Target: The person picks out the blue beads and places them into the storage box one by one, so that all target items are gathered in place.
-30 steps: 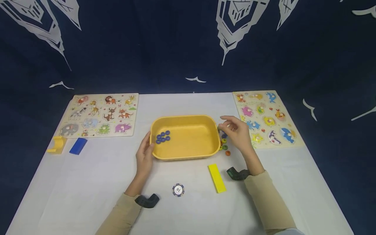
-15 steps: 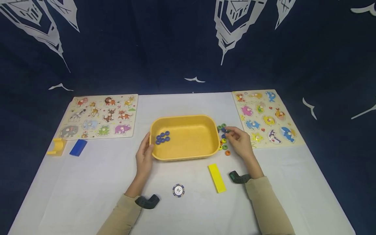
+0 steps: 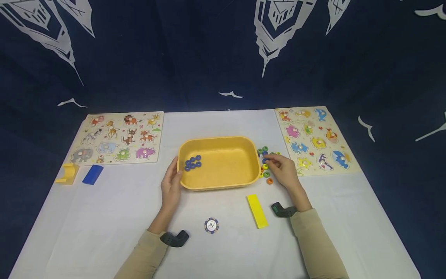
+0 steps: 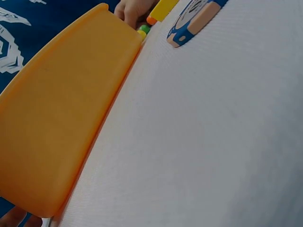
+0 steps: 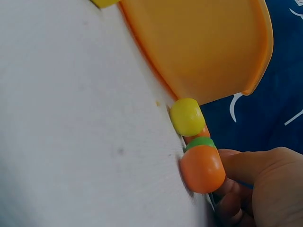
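Note:
A yellow tray point(image 3: 223, 186) stands mid-table with several blue beads point(image 3: 193, 159) grouped in its left part. My left hand point(image 3: 171, 188) holds the tray's left end, thumb at the near corner; a few of its fingertips show below the tray in the left wrist view. Past the tray's right end lies a cluster of loose blue, green, yellow and orange beads. My right hand point(image 3: 283, 170) has thumb and forefinger close together among the blue ones; I cannot tell whether a bead is between them. In the right wrist view an orange bead point(image 5: 203, 169) hides those fingertips, with a yellow bead point(image 5: 187, 117) beyond.
Animal puzzle boards lie at back left point(image 3: 118, 135) and back right point(image 3: 315, 141). A yellow block point(image 3: 257, 211) and a poker chip point(image 3: 211, 225) are in front of the tray. A blue block point(image 3: 93, 174) and a cream curved block point(image 3: 67, 174) sit far left.
My right hand has come down from the tray's upper right side to the blue beads, uncovering green ones behind. The left hand and tray have stayed put.

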`<state>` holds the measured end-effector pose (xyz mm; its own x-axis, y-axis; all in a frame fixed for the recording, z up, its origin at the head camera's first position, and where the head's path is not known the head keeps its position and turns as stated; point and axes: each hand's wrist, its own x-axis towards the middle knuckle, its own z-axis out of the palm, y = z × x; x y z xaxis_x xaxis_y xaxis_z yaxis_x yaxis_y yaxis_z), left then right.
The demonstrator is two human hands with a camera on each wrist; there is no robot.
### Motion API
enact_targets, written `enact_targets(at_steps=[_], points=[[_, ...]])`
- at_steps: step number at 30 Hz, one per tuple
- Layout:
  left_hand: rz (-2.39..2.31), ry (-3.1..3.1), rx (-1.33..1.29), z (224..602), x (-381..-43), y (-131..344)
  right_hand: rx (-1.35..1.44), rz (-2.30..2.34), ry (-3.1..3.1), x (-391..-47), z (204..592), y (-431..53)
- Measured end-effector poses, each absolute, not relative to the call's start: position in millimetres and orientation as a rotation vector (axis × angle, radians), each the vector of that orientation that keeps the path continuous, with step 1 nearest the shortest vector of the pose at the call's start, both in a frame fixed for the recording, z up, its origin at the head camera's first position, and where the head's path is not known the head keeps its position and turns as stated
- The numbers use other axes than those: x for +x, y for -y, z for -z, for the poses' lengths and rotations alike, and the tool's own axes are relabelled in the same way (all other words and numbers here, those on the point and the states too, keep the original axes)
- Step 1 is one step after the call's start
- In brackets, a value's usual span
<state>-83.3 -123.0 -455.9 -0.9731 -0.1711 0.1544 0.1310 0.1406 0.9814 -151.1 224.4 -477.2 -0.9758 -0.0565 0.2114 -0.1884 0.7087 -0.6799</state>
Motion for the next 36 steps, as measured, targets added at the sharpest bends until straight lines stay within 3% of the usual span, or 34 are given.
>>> enact_targets(at_steps=[28, 36], points=[[1.917, 2.178, 0.053, 456.7, -85.2, 126.4, 0.221, -0.939, 2.842, -151.3, 471.3, -215.2], [1.929, 2.168, 0.048, 457.0, -85.5, 125.6, 0.275, -1.136, 2.724, -152.1, 434.8, -207.1]])
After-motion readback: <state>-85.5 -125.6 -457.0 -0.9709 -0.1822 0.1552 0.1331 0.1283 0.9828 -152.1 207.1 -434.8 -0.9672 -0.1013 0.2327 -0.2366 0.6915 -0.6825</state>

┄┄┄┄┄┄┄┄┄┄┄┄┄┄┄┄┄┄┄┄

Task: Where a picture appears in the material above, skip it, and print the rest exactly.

Problem solution:
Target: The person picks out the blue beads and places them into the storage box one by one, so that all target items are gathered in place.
-30 steps: 
-15 steps: 
+0 steps: 
+0 steps: 
+0 steps: 
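Note:
A yellow tray point(image 3: 223, 186) stands mid-table with several blue beads point(image 3: 193, 159) grouped in its left part. My left hand point(image 3: 171, 188) holds the tray's left end, thumb at the near corner; a few of its fingertips show below the tray in the left wrist view. Past the tray's right end lies a cluster of loose blue, green, yellow and orange beads. My right hand point(image 3: 283, 170) has thumb and forefinger close together among the blue ones; I cannot tell whether a bead is between them. In the right wrist view an orange bead point(image 5: 203, 169) hides those fingertips, with a yellow bead point(image 5: 187, 117) beyond.
Animal puzzle boards lie at back left point(image 3: 118, 135) and back right point(image 3: 315, 141). A yellow block point(image 3: 257, 211) and a poker chip point(image 3: 211, 225) are in front of the tray. A blue block point(image 3: 93, 174) and a cream curved block point(image 3: 67, 174) sit far left.
My right hand has come down from the tray's upper right side to the blue beads, uncovering green ones behind. The left hand and tray have stayed put.
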
`<state>` holds the measured end-effector pose (xyz mm; its own x-axis, y-axis; all in a frame fixed for the recording, z up, its origin at the head camera's first position, and where the head's path is not known the head keeps its position and turns as stated; point and axes: each hand's wrist, its own x-axis towards the middle knuckle, its own z-axis out of the palm, y = z × x; x y z xaxis_x xaxis_y xaxis_z yaxis_x yaxis_y yaxis_z), left then right.
The demonstrator is two human hands with a camera on each wrist; there is no robot.
### Motion API
enact_targets, written `enact_targets(at_steps=[_], points=[[_, ...]])`
- at_steps: step number at 30 Hz, one per tuple
- Layout:
  left_hand: rz (-2.39..2.31), ry (-3.1..3.1), rx (-1.33..1.29), z (224..602), x (-381..-43), y (-131..344)
  right_hand: rx (-1.35..1.44), rz (-2.30..2.34), ry (-3.1..3.1), x (-391..-47), z (204..592), y (-431..53)
- Measured end-effector poses, each absolute, not relative to the call's start: position in millimetres and orientation as a rotation vector (axis × angle, radians), each the vector of that orientation that keeps the path continuous, with step 1 nearest the shortest vector of the pose at the call's start, both in a frame fixed for the recording, z up, its origin at the head camera's first position, and where the head's path is not known the head keeps its position and turns as stated
- The numbers use other axes than those: x for +x, y for -y, z for -z, for the poses' lengths and rotations alike, and the tool's own axes are relabelled in the same way (all other words and numbers here, those on the point and the states too, keep the original axes)
- Step 1 is one step after the call's start
- In brackets, a value's usual span
<state>-83.3 -123.0 -455.9 -0.9731 -0.1711 0.1544 0.1310 0.1406 0.9814 -151.1 224.4 -477.2 -0.9758 -0.0565 0.2114 -0.1884 0.7087 -0.6799</state>
Motion for the next 36 steps, as measured, targets added at the sharpest bends until straight lines stay within 3% of the usual span, or 34 are given.
>>> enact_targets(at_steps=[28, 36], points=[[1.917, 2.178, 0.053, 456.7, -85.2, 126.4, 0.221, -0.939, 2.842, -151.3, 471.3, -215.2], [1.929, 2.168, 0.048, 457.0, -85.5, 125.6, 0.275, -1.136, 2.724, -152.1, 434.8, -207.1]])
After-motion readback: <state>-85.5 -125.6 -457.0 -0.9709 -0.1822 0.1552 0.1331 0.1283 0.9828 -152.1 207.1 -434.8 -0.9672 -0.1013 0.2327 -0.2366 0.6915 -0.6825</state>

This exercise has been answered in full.